→ What you should do
Repeat the data exactly. Pictures are not part of the copy.

Collected data below:

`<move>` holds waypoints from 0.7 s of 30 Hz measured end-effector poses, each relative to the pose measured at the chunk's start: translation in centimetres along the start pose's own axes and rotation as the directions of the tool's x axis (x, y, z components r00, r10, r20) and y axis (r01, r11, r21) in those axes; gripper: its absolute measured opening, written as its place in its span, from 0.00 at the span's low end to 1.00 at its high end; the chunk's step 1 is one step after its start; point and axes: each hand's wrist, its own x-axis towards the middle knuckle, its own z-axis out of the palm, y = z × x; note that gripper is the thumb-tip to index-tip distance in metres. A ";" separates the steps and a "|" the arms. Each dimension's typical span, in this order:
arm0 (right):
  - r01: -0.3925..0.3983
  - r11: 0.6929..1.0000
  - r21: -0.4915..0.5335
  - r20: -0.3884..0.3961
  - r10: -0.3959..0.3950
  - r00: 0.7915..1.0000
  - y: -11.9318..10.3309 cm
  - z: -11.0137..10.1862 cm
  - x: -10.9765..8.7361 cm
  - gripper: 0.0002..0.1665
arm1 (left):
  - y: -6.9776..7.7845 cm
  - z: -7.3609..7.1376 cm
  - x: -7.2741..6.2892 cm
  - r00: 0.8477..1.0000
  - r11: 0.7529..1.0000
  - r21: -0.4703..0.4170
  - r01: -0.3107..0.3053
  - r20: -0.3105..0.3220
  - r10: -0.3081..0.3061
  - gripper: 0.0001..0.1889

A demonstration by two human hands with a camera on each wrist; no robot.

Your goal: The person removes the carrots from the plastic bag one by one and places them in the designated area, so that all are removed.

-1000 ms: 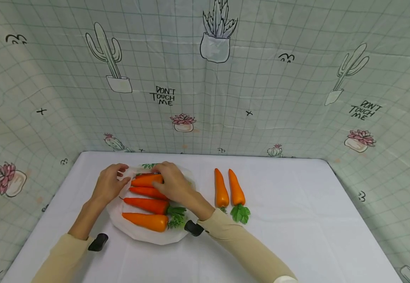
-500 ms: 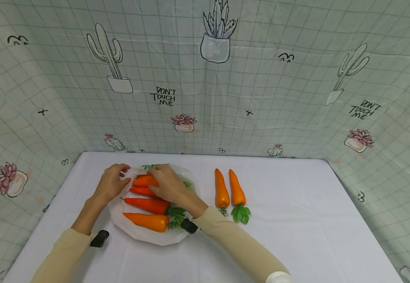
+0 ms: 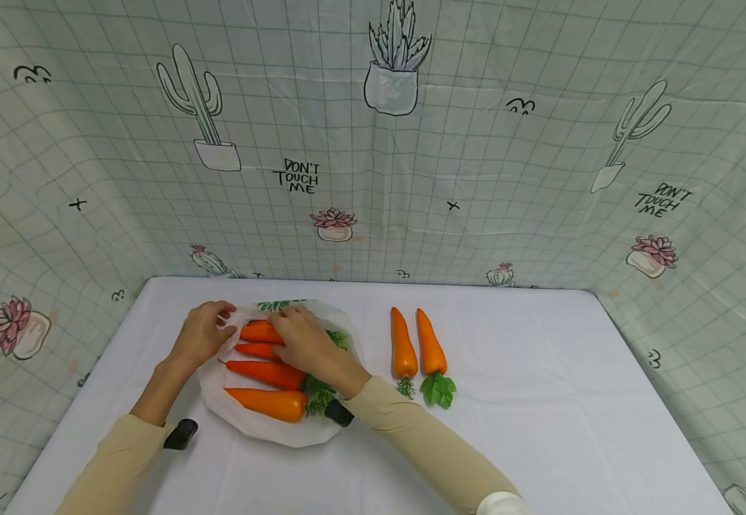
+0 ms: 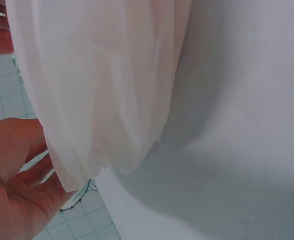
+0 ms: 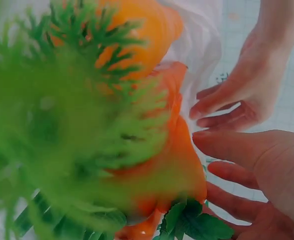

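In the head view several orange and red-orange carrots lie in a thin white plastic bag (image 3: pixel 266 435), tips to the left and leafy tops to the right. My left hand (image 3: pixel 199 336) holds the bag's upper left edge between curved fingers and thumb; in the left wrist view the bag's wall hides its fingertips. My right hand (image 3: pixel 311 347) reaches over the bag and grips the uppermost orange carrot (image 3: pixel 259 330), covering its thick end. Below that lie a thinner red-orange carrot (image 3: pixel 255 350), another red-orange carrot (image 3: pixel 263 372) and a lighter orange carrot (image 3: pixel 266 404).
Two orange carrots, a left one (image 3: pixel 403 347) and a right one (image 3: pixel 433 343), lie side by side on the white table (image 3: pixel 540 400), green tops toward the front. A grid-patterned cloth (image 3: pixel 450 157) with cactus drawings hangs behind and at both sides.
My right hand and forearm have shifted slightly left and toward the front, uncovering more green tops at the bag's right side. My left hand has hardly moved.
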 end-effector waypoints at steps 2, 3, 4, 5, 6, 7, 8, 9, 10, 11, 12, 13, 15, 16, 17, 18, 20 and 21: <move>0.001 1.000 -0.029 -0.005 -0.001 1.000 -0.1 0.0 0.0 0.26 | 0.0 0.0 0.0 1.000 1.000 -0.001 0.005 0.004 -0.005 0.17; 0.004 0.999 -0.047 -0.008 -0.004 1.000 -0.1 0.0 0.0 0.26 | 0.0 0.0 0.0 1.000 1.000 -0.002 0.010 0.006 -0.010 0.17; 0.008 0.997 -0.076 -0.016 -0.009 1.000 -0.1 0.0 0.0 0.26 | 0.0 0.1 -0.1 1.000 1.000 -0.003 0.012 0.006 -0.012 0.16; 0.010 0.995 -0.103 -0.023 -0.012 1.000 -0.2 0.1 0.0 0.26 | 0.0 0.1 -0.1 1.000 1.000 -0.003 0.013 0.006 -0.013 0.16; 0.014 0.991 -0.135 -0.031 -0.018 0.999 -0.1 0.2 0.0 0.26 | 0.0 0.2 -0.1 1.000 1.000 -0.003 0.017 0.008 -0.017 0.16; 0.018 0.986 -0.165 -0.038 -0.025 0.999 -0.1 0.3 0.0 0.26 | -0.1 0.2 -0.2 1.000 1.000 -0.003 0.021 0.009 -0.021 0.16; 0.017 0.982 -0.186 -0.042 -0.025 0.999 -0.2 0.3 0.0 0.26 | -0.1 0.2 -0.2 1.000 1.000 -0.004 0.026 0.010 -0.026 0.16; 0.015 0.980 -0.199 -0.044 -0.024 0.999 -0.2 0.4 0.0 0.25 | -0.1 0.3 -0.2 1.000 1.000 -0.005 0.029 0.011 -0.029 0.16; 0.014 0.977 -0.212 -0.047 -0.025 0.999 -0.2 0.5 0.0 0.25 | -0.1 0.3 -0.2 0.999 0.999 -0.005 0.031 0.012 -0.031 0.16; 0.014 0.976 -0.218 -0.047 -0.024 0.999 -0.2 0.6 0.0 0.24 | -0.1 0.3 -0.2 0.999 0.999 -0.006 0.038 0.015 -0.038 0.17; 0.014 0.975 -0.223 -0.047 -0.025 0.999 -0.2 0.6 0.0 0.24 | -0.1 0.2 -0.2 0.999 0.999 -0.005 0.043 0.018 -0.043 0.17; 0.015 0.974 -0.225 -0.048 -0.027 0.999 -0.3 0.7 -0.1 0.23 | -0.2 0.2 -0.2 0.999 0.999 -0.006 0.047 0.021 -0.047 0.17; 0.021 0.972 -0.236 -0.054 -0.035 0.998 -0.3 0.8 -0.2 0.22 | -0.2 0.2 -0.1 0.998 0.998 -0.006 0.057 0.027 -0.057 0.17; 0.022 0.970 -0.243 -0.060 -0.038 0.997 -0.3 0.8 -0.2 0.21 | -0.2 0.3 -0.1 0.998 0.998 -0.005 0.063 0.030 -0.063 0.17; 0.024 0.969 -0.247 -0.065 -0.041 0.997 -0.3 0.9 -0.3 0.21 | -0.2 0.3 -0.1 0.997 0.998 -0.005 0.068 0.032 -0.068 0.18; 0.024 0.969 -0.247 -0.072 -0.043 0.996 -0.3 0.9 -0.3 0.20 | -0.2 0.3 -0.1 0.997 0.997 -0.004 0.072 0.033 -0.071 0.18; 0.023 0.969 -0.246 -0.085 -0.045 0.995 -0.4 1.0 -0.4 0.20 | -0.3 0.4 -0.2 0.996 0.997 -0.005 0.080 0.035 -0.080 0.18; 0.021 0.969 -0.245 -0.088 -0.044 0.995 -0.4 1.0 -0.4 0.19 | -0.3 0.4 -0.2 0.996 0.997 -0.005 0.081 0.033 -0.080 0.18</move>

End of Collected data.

→ Answer to this task
`<move>` holds waypoints from 0.7 s of 30 Hz measured end-effector poses, each relative to the pose measured at the chunk's start: translation in centimetres along the start pose's own axes and rotation as the directions of the tool's x axis (x, y, z components r00, r10, r20) and y axis (r01, r11, r21) in those axes; gripper: its absolute measured opening, written as its place in its span, from 0.00 at the span's low end to 1.00 at its high end; the chunk's step 1 is one step after its start; point and axes: each hand's wrist, its own x-axis towards the middle knuckle, its own z-axis out of the palm, y = z × x; note that gripper is the thumb-tip to index-tip distance in metres. A ";" separates the steps and a "|" the arms. Each dimension's typical span, in this order:
arm0 (right):
  - r01: -0.3925..0.3983
  - r11: 0.6929..1.0000
  - r21: -0.4915..0.5335
  - r20: -0.3884..0.3961
  - r10: -0.3959..0.3950
  - r00: 0.7915..1.0000
  - y: -11.9318..10.3309 cm
  - z: -11.0137..10.1862 cm
  - x: -10.9765..8.7361 cm
  - gripper: 0.0002..0.1665
arm1 (left):
  - y: -6.9776..7.7845 cm
  - z: -7.3609..7.1376 cm
  - x: -7.2741..6.2892 cm
  - r00: 0.8477..1.0000
  - r11: 0.7529..1.0000
  - r21: -0.4703..0.4170
  - r01: -0.3107..0.3053
  - r20: -0.3105..0.3220
  - r10: -0.3081..0.3061
  - gripper: 0.0001..0.1889

A demonstration by two human hands with a camera on each wrist; no robot.

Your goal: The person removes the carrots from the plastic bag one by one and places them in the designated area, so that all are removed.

-1000 ms: 
-500 ms: 
+0 ms: 
+0 ms: 
+0 ms: 

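In the head view several orange and red-orange carrots lie in a thin white plastic bag (image 3: pixel 266 435), tips to the left and leafy tops to the right. My left hand (image 3: pixel 199 336) holds the bag's upper left edge between curved fingers and thumb; in the left wrist view the bag's wall hides its fingertips. My right hand (image 3: pixel 311 347) reaches over the bag and grips the uppermost orange carrot (image 3: pixel 259 330), covering its thick end. Below that lie a thinner red-orange carrot (image 3: pixel 255 350), another red-orange carrot (image 3: pixel 263 372) and a lighter orange carrot (image 3: pixel 266 404).
Two orange carrots, a left one (image 3: pixel 403 347) and a right one (image 3: pixel 433 343), lie side by side on the white table (image 3: pixel 540 400), green tops toward the front. A grid-patterned cloth (image 3: pixel 450 157) with cactus drawings hangs behind and at both sides.
My right hand and forearm have shifted slightly left and toward the front, uncovering more green tops at the bag's right side. My left hand has hardly moved.
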 end-effector waypoints at steps 2, 3, 4, 5, 6, 7, 8, 9, 10, 11, 12, 13, 15, 16, 17, 18, 20 and 21: <move>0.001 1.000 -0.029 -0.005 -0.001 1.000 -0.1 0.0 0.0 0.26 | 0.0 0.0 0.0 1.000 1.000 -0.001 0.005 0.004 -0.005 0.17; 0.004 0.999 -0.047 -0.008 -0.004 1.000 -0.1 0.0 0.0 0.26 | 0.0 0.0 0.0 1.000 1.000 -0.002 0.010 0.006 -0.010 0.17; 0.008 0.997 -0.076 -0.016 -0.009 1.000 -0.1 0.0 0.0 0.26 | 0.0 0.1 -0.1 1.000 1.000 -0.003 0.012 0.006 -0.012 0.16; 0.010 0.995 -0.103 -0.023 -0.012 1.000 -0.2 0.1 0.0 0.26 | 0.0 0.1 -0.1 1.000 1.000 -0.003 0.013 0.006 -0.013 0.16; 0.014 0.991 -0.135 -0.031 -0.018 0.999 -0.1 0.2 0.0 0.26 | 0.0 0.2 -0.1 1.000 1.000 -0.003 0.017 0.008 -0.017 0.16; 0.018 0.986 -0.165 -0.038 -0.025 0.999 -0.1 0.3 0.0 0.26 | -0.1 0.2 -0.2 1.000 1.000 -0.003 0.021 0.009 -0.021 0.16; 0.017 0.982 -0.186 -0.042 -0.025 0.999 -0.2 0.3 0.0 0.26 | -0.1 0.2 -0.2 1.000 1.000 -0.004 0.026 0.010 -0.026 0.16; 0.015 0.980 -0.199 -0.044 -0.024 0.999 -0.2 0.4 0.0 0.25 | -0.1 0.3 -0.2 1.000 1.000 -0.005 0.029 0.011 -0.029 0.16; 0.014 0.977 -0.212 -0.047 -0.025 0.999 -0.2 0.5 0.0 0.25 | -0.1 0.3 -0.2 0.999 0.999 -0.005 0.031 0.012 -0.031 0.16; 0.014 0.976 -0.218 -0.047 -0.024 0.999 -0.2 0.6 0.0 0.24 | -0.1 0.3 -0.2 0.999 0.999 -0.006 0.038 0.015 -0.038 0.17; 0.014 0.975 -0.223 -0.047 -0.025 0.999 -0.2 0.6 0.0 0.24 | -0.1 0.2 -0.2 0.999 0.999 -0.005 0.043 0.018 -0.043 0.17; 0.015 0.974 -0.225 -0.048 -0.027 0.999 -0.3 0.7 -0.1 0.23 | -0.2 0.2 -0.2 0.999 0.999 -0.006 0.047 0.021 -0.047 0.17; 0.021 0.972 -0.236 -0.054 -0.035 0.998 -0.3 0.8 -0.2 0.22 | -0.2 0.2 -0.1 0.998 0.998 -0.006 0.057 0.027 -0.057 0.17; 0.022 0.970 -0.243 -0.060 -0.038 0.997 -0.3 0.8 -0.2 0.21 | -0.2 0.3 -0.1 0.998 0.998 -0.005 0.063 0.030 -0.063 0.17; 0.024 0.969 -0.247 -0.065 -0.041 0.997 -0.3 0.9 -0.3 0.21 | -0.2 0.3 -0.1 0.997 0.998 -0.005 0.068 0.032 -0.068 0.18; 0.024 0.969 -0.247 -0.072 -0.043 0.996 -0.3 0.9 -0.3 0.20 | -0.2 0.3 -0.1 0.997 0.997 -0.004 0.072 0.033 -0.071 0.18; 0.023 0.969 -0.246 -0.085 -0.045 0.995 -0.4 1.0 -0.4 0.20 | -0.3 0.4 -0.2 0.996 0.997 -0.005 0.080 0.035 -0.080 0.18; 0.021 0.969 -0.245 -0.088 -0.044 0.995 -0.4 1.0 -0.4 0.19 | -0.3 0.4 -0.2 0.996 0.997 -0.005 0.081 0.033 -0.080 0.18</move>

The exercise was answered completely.